Scan the material below for the word "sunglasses", then copy every line in which it appears.

- Material shown
+---+

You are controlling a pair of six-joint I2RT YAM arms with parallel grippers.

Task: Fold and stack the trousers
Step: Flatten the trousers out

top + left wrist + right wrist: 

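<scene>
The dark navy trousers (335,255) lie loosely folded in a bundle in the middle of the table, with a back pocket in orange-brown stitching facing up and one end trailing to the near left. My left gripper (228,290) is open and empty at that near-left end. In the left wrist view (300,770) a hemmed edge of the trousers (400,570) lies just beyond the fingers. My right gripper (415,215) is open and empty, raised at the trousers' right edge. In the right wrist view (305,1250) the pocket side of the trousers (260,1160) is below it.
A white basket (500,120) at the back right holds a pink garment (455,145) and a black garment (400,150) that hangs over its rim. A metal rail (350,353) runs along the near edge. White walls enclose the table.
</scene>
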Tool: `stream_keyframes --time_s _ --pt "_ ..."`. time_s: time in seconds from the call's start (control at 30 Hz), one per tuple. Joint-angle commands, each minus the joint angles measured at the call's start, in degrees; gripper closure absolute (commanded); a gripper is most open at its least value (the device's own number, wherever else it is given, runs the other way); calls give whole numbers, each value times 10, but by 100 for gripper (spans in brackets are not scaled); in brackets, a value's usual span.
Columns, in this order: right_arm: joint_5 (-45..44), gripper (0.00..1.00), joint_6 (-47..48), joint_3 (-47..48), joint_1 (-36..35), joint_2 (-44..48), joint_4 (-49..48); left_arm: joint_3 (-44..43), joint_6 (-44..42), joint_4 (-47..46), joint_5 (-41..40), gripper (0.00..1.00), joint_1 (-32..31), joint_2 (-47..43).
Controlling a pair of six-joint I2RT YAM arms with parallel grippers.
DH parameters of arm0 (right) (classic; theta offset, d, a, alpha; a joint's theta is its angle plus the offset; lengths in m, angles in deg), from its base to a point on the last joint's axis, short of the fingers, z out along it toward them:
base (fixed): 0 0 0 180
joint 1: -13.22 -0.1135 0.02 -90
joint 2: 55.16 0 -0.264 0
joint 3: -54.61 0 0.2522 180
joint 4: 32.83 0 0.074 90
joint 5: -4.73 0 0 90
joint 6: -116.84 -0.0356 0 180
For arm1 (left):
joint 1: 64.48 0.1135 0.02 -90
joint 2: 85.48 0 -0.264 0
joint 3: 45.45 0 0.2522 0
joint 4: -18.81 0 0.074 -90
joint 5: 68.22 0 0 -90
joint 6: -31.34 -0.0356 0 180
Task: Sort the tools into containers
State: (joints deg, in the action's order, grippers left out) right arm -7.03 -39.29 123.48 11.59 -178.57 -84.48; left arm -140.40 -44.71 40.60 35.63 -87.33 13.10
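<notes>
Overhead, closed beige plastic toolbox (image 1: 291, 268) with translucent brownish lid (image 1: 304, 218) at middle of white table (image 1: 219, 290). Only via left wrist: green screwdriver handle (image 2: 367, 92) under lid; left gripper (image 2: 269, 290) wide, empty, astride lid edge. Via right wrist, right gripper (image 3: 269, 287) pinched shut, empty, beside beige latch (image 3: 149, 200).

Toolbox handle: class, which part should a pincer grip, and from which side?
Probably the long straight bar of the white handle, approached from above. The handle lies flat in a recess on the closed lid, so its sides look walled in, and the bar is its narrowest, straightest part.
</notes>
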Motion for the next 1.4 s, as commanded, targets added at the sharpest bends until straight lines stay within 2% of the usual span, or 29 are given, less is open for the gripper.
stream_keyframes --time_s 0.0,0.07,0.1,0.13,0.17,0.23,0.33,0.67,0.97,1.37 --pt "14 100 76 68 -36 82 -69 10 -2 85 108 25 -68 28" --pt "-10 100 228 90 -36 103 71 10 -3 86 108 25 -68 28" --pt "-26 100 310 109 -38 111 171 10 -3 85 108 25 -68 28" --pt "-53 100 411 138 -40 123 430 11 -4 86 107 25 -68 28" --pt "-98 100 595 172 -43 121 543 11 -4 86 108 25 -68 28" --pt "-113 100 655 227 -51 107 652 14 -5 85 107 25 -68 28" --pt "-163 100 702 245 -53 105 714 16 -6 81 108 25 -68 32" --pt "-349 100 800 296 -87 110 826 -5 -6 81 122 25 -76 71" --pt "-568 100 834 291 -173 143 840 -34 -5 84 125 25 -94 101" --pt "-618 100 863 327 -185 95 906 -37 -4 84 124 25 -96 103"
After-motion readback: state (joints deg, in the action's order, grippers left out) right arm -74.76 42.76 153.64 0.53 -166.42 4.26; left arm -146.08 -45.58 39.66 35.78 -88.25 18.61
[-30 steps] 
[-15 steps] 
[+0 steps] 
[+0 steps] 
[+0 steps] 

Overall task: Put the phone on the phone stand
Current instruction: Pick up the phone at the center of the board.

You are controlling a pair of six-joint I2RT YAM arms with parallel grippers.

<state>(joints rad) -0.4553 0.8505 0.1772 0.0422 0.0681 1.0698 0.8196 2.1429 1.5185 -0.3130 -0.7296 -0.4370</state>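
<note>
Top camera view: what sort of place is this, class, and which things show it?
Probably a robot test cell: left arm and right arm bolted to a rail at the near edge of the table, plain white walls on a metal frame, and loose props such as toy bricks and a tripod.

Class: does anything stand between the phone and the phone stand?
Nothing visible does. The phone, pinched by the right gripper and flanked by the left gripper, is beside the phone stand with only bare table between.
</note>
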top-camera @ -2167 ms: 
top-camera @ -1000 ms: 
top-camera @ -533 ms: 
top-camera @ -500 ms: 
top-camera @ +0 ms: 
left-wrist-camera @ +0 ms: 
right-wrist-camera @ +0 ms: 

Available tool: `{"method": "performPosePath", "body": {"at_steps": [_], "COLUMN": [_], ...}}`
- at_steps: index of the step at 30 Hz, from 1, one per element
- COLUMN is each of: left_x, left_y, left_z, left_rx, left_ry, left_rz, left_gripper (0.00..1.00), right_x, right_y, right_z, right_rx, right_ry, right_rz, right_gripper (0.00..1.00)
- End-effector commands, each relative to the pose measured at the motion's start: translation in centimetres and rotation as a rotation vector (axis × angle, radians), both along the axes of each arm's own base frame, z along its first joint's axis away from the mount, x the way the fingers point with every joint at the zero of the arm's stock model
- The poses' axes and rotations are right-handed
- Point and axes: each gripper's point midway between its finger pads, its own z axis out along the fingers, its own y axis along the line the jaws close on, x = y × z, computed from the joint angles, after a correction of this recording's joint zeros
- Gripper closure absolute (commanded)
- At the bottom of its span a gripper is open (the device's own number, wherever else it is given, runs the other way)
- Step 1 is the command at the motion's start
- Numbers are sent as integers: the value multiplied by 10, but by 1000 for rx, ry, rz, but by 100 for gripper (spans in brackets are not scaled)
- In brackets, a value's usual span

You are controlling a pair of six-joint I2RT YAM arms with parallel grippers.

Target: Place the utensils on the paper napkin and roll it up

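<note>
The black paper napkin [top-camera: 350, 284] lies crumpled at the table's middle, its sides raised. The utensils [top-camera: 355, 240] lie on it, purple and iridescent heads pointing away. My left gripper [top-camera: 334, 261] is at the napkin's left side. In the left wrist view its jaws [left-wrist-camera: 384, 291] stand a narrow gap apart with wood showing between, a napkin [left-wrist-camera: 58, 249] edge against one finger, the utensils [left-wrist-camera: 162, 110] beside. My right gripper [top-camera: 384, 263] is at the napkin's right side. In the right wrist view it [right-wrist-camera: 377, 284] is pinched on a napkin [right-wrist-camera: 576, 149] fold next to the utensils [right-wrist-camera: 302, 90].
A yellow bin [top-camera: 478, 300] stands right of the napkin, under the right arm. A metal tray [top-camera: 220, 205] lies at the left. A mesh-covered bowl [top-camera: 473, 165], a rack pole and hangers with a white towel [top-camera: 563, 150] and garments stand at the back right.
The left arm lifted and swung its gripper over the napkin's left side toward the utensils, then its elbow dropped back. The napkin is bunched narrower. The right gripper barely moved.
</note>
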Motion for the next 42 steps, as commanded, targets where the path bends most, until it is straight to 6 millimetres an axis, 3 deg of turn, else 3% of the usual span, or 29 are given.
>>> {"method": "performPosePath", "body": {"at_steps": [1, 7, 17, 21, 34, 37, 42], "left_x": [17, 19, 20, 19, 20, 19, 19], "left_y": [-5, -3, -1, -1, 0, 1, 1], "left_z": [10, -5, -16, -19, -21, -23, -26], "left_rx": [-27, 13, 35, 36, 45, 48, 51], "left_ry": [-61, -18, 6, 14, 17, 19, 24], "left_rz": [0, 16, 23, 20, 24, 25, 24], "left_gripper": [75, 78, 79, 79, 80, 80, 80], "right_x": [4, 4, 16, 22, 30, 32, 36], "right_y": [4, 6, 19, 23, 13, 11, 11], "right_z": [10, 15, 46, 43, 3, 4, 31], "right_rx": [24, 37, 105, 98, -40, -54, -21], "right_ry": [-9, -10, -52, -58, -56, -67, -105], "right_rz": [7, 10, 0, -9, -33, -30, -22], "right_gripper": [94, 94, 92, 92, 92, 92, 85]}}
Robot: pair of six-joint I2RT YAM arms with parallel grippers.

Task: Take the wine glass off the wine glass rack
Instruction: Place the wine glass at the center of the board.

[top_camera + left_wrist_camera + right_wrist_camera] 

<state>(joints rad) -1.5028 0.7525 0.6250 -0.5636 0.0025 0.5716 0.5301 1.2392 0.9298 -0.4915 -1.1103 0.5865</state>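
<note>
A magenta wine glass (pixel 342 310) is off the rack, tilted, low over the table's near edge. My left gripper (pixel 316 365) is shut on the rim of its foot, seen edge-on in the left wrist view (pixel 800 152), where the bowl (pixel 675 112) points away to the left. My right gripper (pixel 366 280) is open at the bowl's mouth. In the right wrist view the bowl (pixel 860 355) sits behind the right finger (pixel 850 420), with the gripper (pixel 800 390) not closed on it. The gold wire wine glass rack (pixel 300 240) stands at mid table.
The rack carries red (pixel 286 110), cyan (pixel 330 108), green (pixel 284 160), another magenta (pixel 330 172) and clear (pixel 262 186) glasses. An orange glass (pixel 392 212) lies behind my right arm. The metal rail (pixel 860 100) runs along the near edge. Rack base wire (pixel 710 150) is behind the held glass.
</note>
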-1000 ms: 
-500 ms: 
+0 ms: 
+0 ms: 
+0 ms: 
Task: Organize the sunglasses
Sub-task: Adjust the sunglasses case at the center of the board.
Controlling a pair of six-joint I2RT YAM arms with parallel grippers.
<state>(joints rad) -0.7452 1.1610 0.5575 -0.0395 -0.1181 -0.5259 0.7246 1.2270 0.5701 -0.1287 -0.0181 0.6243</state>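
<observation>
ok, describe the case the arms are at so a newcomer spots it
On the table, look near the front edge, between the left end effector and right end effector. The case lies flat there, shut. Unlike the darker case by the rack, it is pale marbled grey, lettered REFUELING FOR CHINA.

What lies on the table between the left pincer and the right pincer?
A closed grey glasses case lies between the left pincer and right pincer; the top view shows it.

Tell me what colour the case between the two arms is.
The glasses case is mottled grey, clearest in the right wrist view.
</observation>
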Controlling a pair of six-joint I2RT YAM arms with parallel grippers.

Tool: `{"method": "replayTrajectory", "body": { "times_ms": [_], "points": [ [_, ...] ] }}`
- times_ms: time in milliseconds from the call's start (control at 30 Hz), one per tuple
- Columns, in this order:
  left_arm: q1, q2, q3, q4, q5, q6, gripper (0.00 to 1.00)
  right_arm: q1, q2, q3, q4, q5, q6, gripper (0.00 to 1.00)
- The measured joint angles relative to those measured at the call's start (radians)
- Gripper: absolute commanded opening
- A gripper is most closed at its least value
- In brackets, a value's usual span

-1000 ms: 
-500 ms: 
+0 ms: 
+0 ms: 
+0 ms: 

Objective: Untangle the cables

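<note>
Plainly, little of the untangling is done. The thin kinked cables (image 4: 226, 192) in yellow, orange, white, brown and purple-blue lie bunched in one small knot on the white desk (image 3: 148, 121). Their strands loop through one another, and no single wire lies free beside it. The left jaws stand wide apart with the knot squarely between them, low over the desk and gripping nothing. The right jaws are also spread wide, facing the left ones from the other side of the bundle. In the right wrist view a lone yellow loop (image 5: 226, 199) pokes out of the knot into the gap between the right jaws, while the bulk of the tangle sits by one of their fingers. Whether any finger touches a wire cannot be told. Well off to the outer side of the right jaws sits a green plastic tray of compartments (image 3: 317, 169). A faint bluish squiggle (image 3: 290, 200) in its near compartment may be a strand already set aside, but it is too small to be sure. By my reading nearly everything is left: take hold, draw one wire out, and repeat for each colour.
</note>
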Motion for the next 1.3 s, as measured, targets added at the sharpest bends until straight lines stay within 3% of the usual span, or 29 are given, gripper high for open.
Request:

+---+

- Response to the task
Task: Organize the sunglasses
Sub-task: Adjust the sunglasses case at the center of the board.

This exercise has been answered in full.